Suppose you are on a cocktail party which has just started. Only a couple of people around, sound levels are low. Someone comes up to you and says. “What do you have on your ears? why would you be wearing hearing protection? It is so quiet here.” And after a closer look: “By the way, they look awesome, like earrings!” You say: “Well, thank you! The thing is: I really like to wear my hearing protectors. They fit very comfortably in my ear. Because they are able to transfer humidity, my ears feel fresh and the sound is just as normal, only on a lower level. As a matter of fact, I’d rather be here with hearing protection than without, because I understand you better now…. Occlusion? No, I don’t feel occluded at all.”  

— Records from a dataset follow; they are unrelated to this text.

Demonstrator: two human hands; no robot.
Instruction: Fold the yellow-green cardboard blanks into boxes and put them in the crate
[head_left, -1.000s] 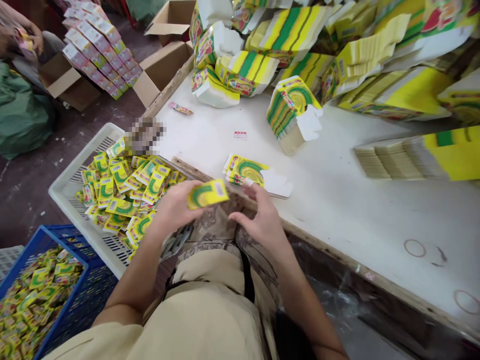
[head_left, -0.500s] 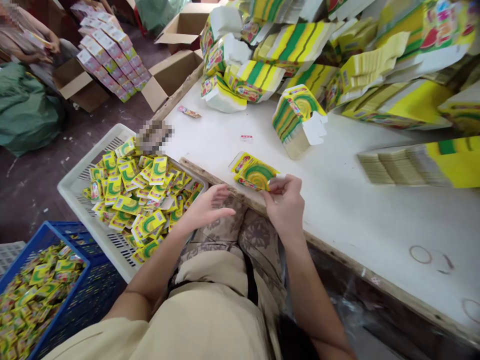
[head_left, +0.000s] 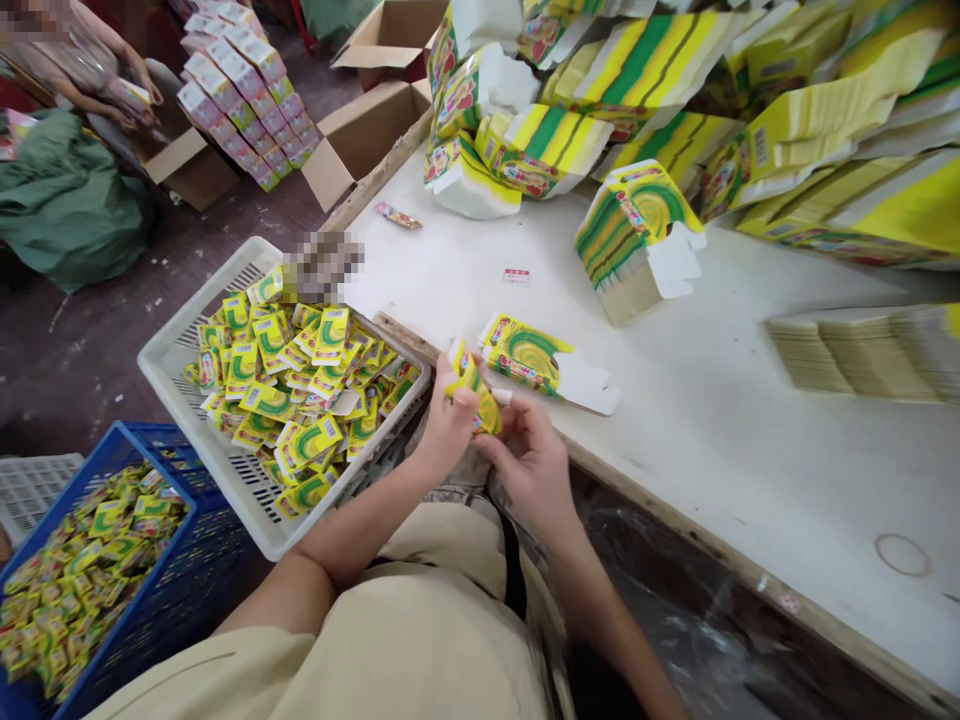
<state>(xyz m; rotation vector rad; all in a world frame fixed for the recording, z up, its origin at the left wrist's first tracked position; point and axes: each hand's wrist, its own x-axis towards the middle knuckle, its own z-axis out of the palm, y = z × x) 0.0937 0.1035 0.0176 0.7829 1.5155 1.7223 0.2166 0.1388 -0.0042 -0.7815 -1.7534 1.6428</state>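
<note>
Near the centre of the frame, holds the small box [head_left: 476,392] in the left hand [head_left: 444,432], with the thumb laid on its near face and the fingers closed behind. Keeps the box tilted, upper end to the upper left and lower end to the right hand [head_left: 534,455]. Brings the left forearm up from the lower left of the frame, and the right forearm from the lower right, with both elbows bent. Bends the right fingers in a narrow curve at the lower end of the box, thumb below and a white tip on one finger; cannot tell if pinching there. Has, just above the right hand, the flat cartons [head_left: 529,350] lying near the edge of the white table [head_left: 705,440]. Has, left of the hands, the white basket [head_left: 279,535] filled with yellow boxes [head_left: 266,400], and at the lower left of the frame the blue crate [head_left: 180,570] with yellow packs [head_left: 97,560]. Shows, at the upper right, the carton pile [head_left: 555,140] on the table, with the leaning stack [head_left: 622,240] in front of it, and to the left of this stack the little label [head_left: 517,276] and the wrapper [head_left: 399,216]. Shows also, at the upper left, another person [head_left: 97,55] beside the green bag [head_left: 75,200].
</note>
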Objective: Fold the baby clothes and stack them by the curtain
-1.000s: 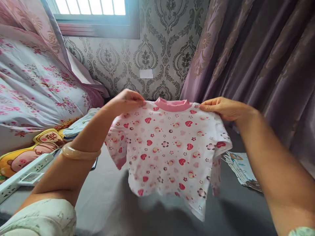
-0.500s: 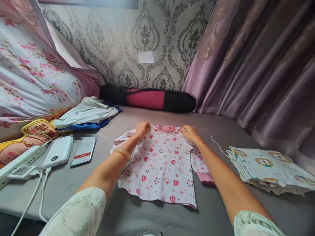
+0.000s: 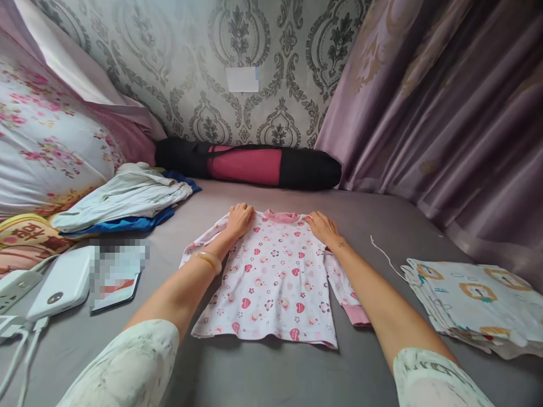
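Note:
A small long-sleeved shirt [image 3: 271,282], white with pink hearts and flowers, lies spread front up on the grey sheet. Its pink collar points away from me. At its left shoulder in my view, my left hand [image 3: 241,219] holds the fabric with bent fingers; a pale bangle [image 3: 208,261] circles that wrist. My right hand [image 3: 323,227] grips the opposite shoulder beside the collar. The right sleeve, ending in a pink cuff [image 3: 356,315], runs down partly behind my forearm. My left forearm covers part of the other sleeve.
On the right sits a folded printed cloth [image 3: 475,299] with a white cord [image 3: 384,254] by it. To the left are a power bank [image 3: 63,282], a phone [image 3: 123,288], cables and a pile of clothes [image 3: 123,198]. A black and red bag [image 3: 246,165] lies along the wall.
The shirt lies flatter and straighter, its left sleeve stretched further out. Both hands stay at the shoulders. My view has shifted slightly, moving the items on the left nearer the edge.

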`<state>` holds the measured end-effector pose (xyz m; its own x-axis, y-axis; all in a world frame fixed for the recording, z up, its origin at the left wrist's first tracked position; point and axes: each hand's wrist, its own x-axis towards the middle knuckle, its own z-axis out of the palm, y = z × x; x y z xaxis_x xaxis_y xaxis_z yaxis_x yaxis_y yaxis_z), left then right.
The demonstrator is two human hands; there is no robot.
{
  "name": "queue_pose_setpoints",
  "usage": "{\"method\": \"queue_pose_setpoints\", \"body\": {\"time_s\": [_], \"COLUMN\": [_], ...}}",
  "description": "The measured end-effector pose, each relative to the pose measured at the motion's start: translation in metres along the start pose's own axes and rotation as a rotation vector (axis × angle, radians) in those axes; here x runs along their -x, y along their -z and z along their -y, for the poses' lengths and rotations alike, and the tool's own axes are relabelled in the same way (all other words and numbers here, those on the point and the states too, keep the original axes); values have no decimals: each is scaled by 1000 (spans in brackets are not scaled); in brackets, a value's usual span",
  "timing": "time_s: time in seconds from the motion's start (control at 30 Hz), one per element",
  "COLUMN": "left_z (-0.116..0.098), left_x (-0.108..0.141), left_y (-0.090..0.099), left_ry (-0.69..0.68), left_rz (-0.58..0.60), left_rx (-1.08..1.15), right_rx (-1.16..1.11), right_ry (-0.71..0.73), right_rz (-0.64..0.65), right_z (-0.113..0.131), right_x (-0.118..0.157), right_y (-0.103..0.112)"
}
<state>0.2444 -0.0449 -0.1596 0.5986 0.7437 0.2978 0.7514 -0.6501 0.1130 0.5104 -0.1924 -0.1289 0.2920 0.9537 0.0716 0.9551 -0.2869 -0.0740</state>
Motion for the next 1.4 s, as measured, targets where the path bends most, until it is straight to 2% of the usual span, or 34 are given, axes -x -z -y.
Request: {"method": "queue_pose_setpoints", "body": {"time_s": [0.23,0.43,0.53,0.7,0.83,1.23,1.33,1.4], "left_z": [2,1,-3,-22,-33,-44,-46,-46], "left_x": [-28,-40,-44,-50,-53,-56,-54,-53], "left_y": [-2,-5,-6,-8,-9,-20,-23,-22], "left_ry": [22,101,100,31,47,218,233,216], "left_rz": [13,135,138,143,156,143,129,135], "left_rx": [-19,55,94,158,166,116,73,58], "right_rx": [-8,-37,-79,-167,-162,-112,-155,-229], "right_ry": [27,19,70,147,116,22,15,4], "right_rz": [-6,35,27,57,25,-56,-28,-40], "right_z": [-10,-14,-8,17,29,40,38,28], "right_x": [-29,-41,-46,-53,-56,-59,-60,-57], "right_y": [-5,-11,-9,-12,-19,-32,-28,-18]}}
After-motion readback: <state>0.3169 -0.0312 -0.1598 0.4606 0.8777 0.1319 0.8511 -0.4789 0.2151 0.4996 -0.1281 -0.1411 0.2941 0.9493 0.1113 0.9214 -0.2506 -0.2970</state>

And then you could argue that you feel less fatigue when you go back home after wearing them. Furthermore, you hear conversation better at a cocktail party, because your brain can’t filter out the background noise that is omnipresent, but your hearing protection can. It reduces the noise to a lower level. The ratio between the speech signal and the noise is still the same, but at the lower level your brain is better able to discriminate. But this is far too technical … after all, its only a party!

The point is that this is how hearing protection should be known. It should be a luxury, like jewelry on your ear.  You shouldn’t need to remove your hearing protectors at work,because they are uncomfortable to wear or you can’t understand your co-worker. You should expect more from them. 

The problem with the NRR:

However, there is one big issue: it is called overprotection. Hearing protection products (HPD) are derated. You could design the best HPD that scores on all aspects, but if it doesn’t get a Noise Reduction Rating (NRR) of about 21 dB or more you are nowhere. The effective protection according to OSHA is the (NRR-7)/2. Extensive studies have been done on several classes of hearing protectors. And, yes, in some cases it is so hard to fit the products in the ear correctly that some derating might be needed. But this is not because that is just needed for all HPD, but this is because it was designed so poorly that most people aren’t able to place it in the ear. And now we have to wear much more protection than needed.

Universal size uniform attenuation earplugs

If you work in an environment with a time weighted average noise level of 99 dB(A), you would need 14 dB effective protection to bring the level back to the safe level of 85 dB(A). This means that you would need a product having an NRR of 35 dB. Only a couple of those products exist. In order to come to a product having this NRR, you would need to subtract 2 times the standard deviation from the average attenuation values (on each octave band value). If you would get to a standard deviation of 3 dB, which is low for such a product, you would need a HPD having an average attenuation of 43 dB. So you need 14 dB and what you get is 43 dB. If no earplugs are available of 35 dB, you would need to wear an earplug and on top of that, a set of earmuffs. 

No wonder, people don’t like to wear HPD at work. No wonder they take them off as soon as they can. They are very much over protected. 

But it could be different. It could feel like the cocktail party for the worker in the machine shop. It all starts with good design of HPD. The HPD should be so easy use that you will obtain a good acoustical seal, especially after training. Then derating is no longer needed. People could use a product with a 15 dB NRR in the example above and will be safe. They could communicate with their colleagues and their ears will feel great.